[Records contained in a dataset]
--------------------------------
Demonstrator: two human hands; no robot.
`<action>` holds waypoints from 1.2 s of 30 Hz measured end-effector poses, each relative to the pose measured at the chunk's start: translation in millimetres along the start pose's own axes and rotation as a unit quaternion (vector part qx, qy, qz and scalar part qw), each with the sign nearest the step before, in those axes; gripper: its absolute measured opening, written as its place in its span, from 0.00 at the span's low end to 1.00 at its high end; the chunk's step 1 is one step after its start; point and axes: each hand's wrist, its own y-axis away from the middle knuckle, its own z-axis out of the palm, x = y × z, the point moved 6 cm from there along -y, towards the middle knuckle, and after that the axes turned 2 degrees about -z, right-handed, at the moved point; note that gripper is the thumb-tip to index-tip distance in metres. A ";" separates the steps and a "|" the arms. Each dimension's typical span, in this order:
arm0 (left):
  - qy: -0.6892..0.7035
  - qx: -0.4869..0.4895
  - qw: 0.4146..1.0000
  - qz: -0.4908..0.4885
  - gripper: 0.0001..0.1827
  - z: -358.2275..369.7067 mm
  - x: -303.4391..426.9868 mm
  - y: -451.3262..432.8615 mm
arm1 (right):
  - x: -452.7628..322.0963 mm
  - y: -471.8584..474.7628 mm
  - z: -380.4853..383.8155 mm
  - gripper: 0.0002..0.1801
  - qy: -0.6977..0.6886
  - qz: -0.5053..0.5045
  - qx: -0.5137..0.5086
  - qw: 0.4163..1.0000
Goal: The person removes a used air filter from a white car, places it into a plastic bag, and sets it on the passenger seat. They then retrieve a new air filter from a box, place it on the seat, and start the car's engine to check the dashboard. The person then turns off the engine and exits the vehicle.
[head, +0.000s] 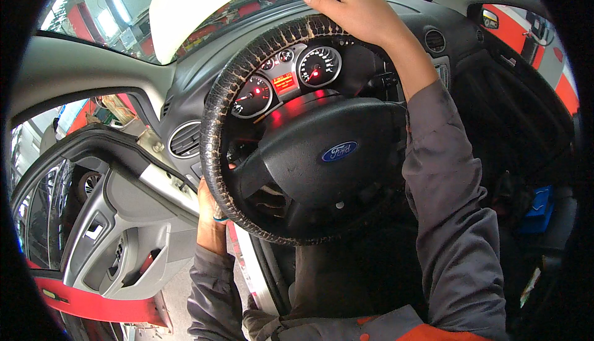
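A Ford steering wheel in a worn, cracked black cover [211,123] is before me, turned off level. My right hand [355,11] lies over the top right of its rim, the thumb pointing left; its fingertips are hidden, so its hold is unclear. Low on the left side, my left hand [211,201] is behind the rim, mostly hidden by it; whether it grips anything cannot be seen. Behind the wheel the instrument cluster [285,81] is lit, with red warning lights and a red display bearing writing.
On the left the driver's door [139,248] stands open. The raised bonnet [185,7] shows through the windscreen. A round air vent [184,139] is left of the wheel. A blue object [536,211] lies at the far right, by the passenger side.
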 end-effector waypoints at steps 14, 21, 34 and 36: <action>0.014 -0.009 1.000 -0.004 0.19 3.8 -2.0 0.2 | 3.4 1.1 0.5 0.29 0.006 0.003 -0.003 1.000; 0.001 -0.009 1.000 0.002 0.19 5.4 1.8 2.3 | 1.7 -0.4 -0.2 0.30 0.001 0.006 -0.008 1.000; 0.002 -0.001 1.000 -0.014 0.18 3.8 -1.5 -0.4 | 1.7 0.0 -0.7 0.30 -0.002 -0.006 0.002 1.000; -0.009 -0.005 1.000 -0.011 0.18 5.1 -0.1 -0.4 | 2.1 0.4 -0.7 0.30 0.002 0.000 0.000 1.000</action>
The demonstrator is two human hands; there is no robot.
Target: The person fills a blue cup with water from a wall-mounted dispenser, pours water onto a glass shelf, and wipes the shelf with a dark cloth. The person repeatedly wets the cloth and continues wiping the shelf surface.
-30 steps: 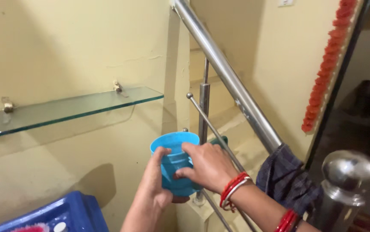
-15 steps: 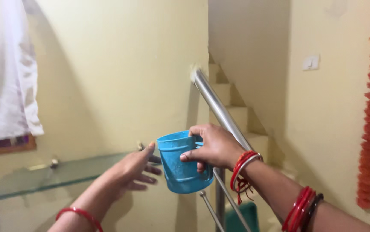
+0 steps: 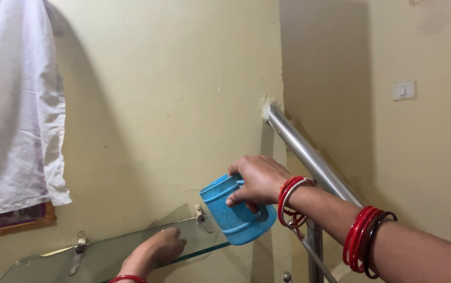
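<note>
My right hand [image 3: 257, 179] grips a blue plastic mug [image 3: 236, 212] by its handle side, holding it tilted just above the right end of a glass wall shelf [image 3: 99, 254]. Red bangles ring that wrist and forearm. My left hand [image 3: 154, 252] rests flat on top of the glass shelf, fingers closed loosely, with a red bangle at its wrist near the bottom edge. The mug's inside is hidden from me.
A steel stair handrail [image 3: 309, 157] slopes down from the wall corner behind my right arm. A white cloth [image 3: 16, 105] hangs at the upper left over a wooden frame [image 3: 13, 222]. A wall switch [image 3: 404, 90] sits at the right. Metal brackets [image 3: 200, 215] fix the shelf.
The view has swung upward along the wall. My left hand has left the mug and dropped onto the glass shelf, while my right hand keeps the mug and tilts it.
</note>
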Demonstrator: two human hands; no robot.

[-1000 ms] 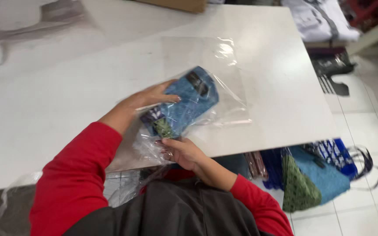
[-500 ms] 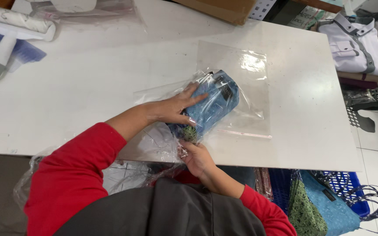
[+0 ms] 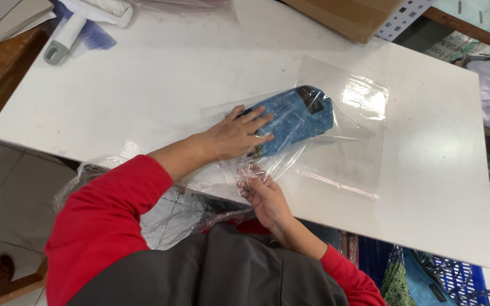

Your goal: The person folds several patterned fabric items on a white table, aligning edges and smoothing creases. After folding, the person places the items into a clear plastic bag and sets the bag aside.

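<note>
Head view, looking down on a white rectangular tabletop (image 3: 160,85). Hidden or unclear: the near end of the folded blue patterned fabric pouch (image 3: 296,118) is covered by the left hand (image 3: 235,136), so its full length cannot be read; a dark patch sits at its far end, detail too small to make out. The clear plastic bag (image 3: 347,153) around the pouch is mostly visible only by glare and edge lines; its mouth is crumpled near the table's front edge and its exact outline there is hard to trace. The white-handled lint roller (image 3: 75,28) at the far left corner and the brown cardboard sheet (image 3: 347,14) at the far edge are both cut off by the frame. More crumpled clear plastic (image 3: 165,215) hangs below the table edge, partly behind the red sleeves. Hand pose: left hand lies flat, palm down, fingers spread, pressing on the pouch through the bag, forearm bare, sleeve pushed up. Right hand (image 3: 262,190) sits at the table's front edge, fingers pinched narrow on the bag's crumpled open end. The pouch lies inside the bag, flat on the tabletop, roughly mid-table, angled toward the far right.
</note>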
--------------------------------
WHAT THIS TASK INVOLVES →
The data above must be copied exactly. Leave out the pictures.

RESPONSE BOX →
Demonstrator: two human hands; no robot.
`<action>` holds waypoints from 1.2 s of 30 Hz measured end-effector poses, each relative to the pose measured at the chunk's start: translation in millimetres along the start pose's own axes and rotation as a unit quaternion (vector part qx, qy, qz and scalar part qw), each with the sign nearest the step before, in those axes; gripper: its absolute measured opening, written as its place in its span, from 0.00 at the span's low end to 1.00 at its high end; the chunk's step 1 is one step after its start; point and axes: each hand's wrist, its own y-axis away from the middle knuckle, its own z-axis out of the palm, x = y × z, the point moved 6 cm from there along -y, towards the middle knuckle, and after that the axes turned 2 degrees about -z, right-handed, at the moved point; note that gripper is the thumb-tip to index-tip distance in metres. A ";" separates the steps and a "|" the arms. Each dimension's typical span, in this order:
arm0 (left):
  - qy: -0.6892..0.7035
  - qx: -0.4869..0.4895
  - qw: 0.4146..1.0000
  - qz: -0.4908..0.4885
  - gripper: 0.0001..0.1827
  - z: -358.2275..369.7067 mm
  - x: -303.4391..426.9868 mm
  - y: -451.3262..432.8615 mm
arm1 (right):
  - x: -452.7628..322.0963 mm
  - y: -471.8584..474.7628 mm
  - z: -380.4853..383.8155 mm
  - gripper: 0.0002..0.1801
  - qy: -0.6977..0.6886
  - qz: -0.5053..0.5045
  - qx: -0.5137..0.5086
  - qw: 0.4163..1.0000
Goal: The person removes a used air filter from a white car, places it into a plastic bag, and sets it on the passenger seat. They then retrieve a new air filter from a box, place it on the seat, and start the car's engine to check the dashboard. The person then turns off the engine and exits the vehicle.
[head, +0.000s] 
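A Ford steering wheel in a worn, cracked black cover [211,123] is before me, turned off level. My right hand [355,11] lies over the top right of its rim, the thumb pointing left; its fingertips are hidden, so its hold is unclear. Low on the left side, my left hand [211,201] is behind the rim, mostly hidden by it; whether it grips anything cannot be seen. Behind the wheel the instrument cluster [285,81] is lit, with red warning lights and a red display bearing writing.
On the left the driver's door [139,248] stands open. The raised bonnet [185,7] shows through the windscreen. A round air vent [184,139] is left of the wheel. A blue object [536,211] lies at the far right, by the passenger side.
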 end-effector waypoints at steps 14, 21, 34 and 36: <action>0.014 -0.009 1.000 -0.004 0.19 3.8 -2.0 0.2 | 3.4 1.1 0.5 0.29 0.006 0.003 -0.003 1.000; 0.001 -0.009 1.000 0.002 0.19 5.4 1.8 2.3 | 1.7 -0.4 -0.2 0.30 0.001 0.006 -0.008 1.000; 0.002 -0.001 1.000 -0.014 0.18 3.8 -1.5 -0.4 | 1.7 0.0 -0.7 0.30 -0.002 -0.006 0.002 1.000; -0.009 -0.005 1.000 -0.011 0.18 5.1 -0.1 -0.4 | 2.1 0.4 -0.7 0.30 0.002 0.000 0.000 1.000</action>
The demonstrator is two human hands; there is no robot.
Target: The person fills a blue cup with water from a wall-mounted dispenser, pours water onto a glass shelf, and wipes the shelf with a dark cloth. The person repeatedly wets the cloth and continues wiping the shelf surface.
-30 steps: 
-15 steps: 
+0 steps: 
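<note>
My right hand [image 3: 257, 179] grips a blue plastic mug [image 3: 236, 212] by its handle side, holding it tilted just above the right end of a glass wall shelf [image 3: 99, 254]. Red bangles ring that wrist and forearm. My left hand [image 3: 154, 252] rests flat on top of the glass shelf, fingers closed loosely, with a red bangle at its wrist near the bottom edge. The mug's inside is hidden from me.
A steel stair handrail [image 3: 309, 157] slopes down from the wall corner behind my right arm. A white cloth [image 3: 16, 105] hangs at the upper left over a wooden frame [image 3: 13, 222]. A wall switch [image 3: 404, 90] sits at the right. Metal brackets [image 3: 200, 215] fix the shelf.
The view has swung upward along the wall. My left hand has left the mug and dropped onto the glass shelf, while my right hand keeps the mug and tilts it.
</note>
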Demonstrator: two human hands; no robot.

[-1000 ms] 
[-500 ms] 
[+0 ms] 

Your goal: The person folds several patterned fabric items on a white table, aligning edges and smoothing creases. After folding, the person places the items into a clear plastic bag and sets the bag aside.

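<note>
Head view, looking down on a white rectangular tabletop (image 3: 160,85). Hidden or unclear: the near end of the folded blue patterned fabric pouch (image 3: 296,118) is covered by the left hand (image 3: 235,136), so its full length cannot be read; a dark patch sits at its far end, detail too small to make out. The clear plastic bag (image 3: 347,153) around the pouch is mostly visible only by glare and edge lines; its mouth is crumpled near the table's front edge and its exact outline there is hard to trace. The white-handled lint roller (image 3: 75,28) at the far left corner and the brown cardboard sheet (image 3: 347,14) at the far edge are both cut off by the frame. More crumpled clear plastic (image 3: 165,215) hangs below the table edge, partly behind the red sleeves. Hand pose: left hand lies flat, palm down, fingers spread, pressing on the pouch through the bag, forearm bare, sleeve pushed up. Right hand (image 3: 262,190) sits at the table's front edge, fingers pinched narrow on the bag's crumpled open end. The pouch lies inside the bag, flat on the tabletop, roughly mid-table, angled toward the far right.
</note>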

The response to this exercise has been given in full.